▶ TASK STATEMENT:
Your task is to give the listing below back word for word, pictures excluded.

▶ INPUT DATA:
━━━━━━
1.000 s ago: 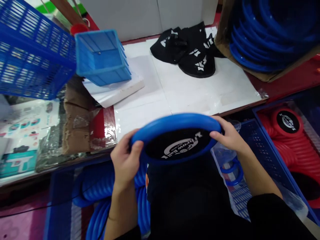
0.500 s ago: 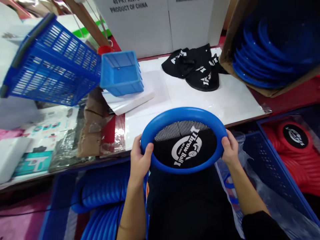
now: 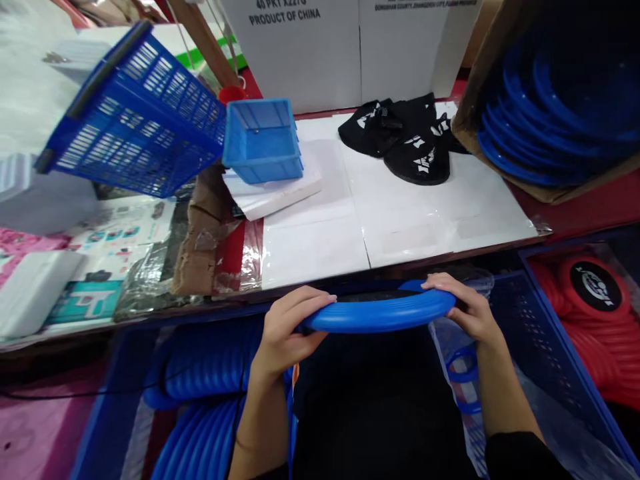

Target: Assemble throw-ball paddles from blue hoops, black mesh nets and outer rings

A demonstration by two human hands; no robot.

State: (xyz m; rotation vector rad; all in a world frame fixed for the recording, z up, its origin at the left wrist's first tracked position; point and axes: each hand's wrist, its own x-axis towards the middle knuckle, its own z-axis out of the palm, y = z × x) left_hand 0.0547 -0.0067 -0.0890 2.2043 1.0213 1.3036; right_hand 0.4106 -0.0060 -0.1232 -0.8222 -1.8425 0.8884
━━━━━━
▶ FINISHED TASK:
1.000 s ago: 
0.500 s ago: 
now: 

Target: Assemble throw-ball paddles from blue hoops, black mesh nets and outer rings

A demonstration by two human hands; no robot.

State: (xyz m; rotation vector rad; all in a world frame fixed for the recording, z up, its origin at the left wrist's first tracked position; point and axes: each hand's wrist, its own x-axis towards the middle knuckle, its own z-axis out of the palm, y = z × x) left_hand 0.0547 -0.0067 -0.0890 2.2043 1.0213 1.3036; right_hand 0.4106 -0.0060 -0.1232 -0.8222 -1.8425 0.8884

The answer to this exercise is complete.